The elderly man's family rejected the suggestions that he had the strength or mental clarity to unplug the alarms. Nursing-home employees never notified them of his propensity to wander through the building, family members added.

Members of Adams' family refused to speculate on how he got outside. At this point, their concern lies solely with seeing his health improve and making sure no other families experience what they are going through.

 

Verdict in case where resident fell out of 2nd story window

TriState.com wrote a brief summary of the verdict in a recent nursing home trial.  The family of a woman, Tong Ashby,  who survived a two-story fall out of an Evansville nursing home window has been compensated.  The accident happened six years ago at Golden Living Center Woodbridge.

At the time, Mrs. Ashby was only 57 years old and a cognitively impaired woman.  She tried to leave the home to be with her family.  While doors and elevators were kept locked at the facility, the windows in her room were kept open.  She says one day a staff member left Ashby alone and she climbed out the window falling thirty feet.   She had a history of wandering and trying to go home.  Ashby survived the fall and now lives with her son in Lexington, Kentucky. The verdict awarded her more than $250,000.

Nurse only gets 6 months for neglect that caused death

Chicago CBS had an article about the guilty plea and sentencing of a nurse that willfully neglected a resdient causing her death.  Heidi Leon entered a plea of guilty to one count of criminal neglect of a long-term care facility resident and one count of obstruction of justice. Judge Peter Dockery sentenced Leon, a Certified Nurse's Assistant, to 180 days in the DuPage County Jail.

On February 5, at approximately 2 a.m., 89-year-old Sarah Wentworth, who had lived at the Arbor of Itasca nursing home for approximately three years, triggered an outside door alarm as she exited the nursing home. Upon hearing the alarm however, Leon turned off the alarm and continued watching television. Several hours later, Wentworth was found outside the facility and brought inside. Later that morning Wentworth passed away from exposure to extreme cold for an extended period of time.   Leon had also furnished false information to the Itasca Police Dept. in an attempt to derail their investigation.

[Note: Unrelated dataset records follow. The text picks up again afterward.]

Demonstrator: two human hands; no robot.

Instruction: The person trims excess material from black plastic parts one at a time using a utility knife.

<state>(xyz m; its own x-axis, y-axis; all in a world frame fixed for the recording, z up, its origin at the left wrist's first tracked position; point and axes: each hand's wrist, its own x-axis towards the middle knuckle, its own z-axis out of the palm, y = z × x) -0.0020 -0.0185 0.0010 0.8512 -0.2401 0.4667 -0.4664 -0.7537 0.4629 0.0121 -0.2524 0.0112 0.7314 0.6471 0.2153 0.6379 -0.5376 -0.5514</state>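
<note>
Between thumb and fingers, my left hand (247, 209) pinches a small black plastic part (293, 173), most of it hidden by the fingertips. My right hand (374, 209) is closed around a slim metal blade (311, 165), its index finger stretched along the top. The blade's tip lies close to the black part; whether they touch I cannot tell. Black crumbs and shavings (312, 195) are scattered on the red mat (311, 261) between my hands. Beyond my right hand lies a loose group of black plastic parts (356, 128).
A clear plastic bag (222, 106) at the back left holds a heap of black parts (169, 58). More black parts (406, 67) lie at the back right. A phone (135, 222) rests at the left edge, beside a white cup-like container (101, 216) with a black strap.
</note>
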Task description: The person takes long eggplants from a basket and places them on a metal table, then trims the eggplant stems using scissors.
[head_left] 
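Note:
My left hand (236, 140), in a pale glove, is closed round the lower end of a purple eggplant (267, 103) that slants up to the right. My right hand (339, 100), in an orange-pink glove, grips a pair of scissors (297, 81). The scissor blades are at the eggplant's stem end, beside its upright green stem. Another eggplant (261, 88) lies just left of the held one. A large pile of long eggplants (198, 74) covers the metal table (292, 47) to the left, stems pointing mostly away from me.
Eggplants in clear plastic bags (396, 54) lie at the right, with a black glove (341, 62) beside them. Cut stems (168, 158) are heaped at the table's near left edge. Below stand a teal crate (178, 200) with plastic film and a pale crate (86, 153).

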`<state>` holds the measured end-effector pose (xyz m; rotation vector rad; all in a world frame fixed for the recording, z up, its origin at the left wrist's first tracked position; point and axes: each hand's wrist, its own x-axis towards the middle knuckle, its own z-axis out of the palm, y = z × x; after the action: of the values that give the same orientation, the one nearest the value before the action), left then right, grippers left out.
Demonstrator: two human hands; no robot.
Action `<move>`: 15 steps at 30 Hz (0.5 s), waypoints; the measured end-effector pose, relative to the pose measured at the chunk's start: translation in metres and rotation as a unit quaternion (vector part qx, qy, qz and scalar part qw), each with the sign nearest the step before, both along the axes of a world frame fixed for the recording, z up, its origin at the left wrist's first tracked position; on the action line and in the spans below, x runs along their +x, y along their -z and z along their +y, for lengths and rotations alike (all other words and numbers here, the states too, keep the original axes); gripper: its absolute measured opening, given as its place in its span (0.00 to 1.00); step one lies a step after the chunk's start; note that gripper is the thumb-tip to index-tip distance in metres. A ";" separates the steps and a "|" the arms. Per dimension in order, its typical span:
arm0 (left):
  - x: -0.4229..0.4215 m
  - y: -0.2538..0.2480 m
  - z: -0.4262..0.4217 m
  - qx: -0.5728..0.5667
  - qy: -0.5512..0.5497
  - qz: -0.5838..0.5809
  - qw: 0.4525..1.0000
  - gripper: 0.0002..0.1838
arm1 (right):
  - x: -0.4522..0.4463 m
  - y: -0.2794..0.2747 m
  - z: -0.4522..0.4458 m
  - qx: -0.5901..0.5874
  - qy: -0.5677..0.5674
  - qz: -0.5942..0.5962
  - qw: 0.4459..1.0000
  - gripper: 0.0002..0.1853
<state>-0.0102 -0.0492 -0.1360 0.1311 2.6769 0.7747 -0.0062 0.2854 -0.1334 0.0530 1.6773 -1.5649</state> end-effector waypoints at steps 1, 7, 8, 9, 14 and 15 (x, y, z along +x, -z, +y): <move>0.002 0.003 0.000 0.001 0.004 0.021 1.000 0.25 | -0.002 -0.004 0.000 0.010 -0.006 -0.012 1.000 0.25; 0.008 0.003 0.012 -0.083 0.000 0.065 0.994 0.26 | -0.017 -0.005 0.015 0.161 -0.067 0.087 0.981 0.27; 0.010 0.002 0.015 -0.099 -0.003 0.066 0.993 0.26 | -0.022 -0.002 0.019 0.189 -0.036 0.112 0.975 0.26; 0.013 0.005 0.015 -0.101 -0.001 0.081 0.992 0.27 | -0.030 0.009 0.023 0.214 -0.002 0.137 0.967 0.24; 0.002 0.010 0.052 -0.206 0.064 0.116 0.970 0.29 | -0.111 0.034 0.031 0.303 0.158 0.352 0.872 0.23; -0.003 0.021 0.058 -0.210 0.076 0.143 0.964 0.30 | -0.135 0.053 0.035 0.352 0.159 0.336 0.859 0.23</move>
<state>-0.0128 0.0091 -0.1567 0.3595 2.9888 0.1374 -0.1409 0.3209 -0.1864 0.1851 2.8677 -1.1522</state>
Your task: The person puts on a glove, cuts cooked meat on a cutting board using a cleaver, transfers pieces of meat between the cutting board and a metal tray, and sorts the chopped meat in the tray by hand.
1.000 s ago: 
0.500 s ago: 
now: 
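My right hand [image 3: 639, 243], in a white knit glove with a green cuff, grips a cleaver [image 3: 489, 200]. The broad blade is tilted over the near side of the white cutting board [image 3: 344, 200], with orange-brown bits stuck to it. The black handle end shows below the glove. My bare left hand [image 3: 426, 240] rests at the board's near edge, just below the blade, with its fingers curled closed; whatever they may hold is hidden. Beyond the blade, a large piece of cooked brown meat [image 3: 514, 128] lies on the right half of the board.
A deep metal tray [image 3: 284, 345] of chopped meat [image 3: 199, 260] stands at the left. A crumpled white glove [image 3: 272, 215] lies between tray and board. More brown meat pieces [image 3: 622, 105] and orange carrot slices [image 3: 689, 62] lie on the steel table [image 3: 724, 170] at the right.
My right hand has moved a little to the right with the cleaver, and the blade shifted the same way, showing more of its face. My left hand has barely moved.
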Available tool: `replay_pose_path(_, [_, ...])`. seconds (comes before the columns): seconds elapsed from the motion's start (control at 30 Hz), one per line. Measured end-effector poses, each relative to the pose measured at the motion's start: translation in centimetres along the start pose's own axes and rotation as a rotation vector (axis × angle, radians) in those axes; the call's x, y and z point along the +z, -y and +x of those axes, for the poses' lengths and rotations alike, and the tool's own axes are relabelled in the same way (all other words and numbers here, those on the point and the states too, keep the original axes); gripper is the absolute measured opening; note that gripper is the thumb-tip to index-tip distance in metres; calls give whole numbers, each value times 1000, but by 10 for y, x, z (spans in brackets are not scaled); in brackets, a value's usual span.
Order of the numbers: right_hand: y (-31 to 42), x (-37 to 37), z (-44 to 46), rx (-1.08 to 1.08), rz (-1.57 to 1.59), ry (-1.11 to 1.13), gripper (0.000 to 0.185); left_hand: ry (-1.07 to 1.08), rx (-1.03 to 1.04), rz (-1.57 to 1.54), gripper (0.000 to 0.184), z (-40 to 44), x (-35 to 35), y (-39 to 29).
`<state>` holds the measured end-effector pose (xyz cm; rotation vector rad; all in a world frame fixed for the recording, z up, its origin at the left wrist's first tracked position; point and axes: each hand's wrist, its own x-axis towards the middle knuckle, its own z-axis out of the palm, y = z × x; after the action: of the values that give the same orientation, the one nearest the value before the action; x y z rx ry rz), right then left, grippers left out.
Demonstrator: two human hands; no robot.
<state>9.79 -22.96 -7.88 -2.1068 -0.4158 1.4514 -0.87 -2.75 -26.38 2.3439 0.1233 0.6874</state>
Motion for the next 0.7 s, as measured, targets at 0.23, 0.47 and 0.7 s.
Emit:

"Heidi Leon's failure to perform her duties cost Sarah Wentworth her life," DuPage County State's Attorney Joe Birkett said. "Ms. Leon's sole responsibility that night was to ensure that the residents at the facility were comfortable and cared for, not dying out in the cold."

 

Wandering death investigated

The Cherokeean Herald had an article about the tragic and preventable death of a nursing home resident and the nursing home's attempt to cover it up.   Police and state Attorney General's office are investigating a death at Hillside Plaza Nursing Home.  At approximately 6 a.m., Edna May Sides was found dead outside the nursing home by staff members.

Nursing home staff contacted her family at approximately 10 a.m. the same day.  "Her family ended up notifying us," said Wells Police Chief Barry Starnes. "The nursing home treated it like a patient passing away and notified the family.  "The family thought it was a little strange, so they went to the Justice of the Peace in Alto and then called the Sheriff's Office and our department."

Chief Starnes says "I believe there was possible negligence, but I don't believe someone purposely did this."  "We're trying to get to the bottom of how this person got outside when she wasn't supposed to be," he said. "Hopefully, we're close to coming to a conclusion."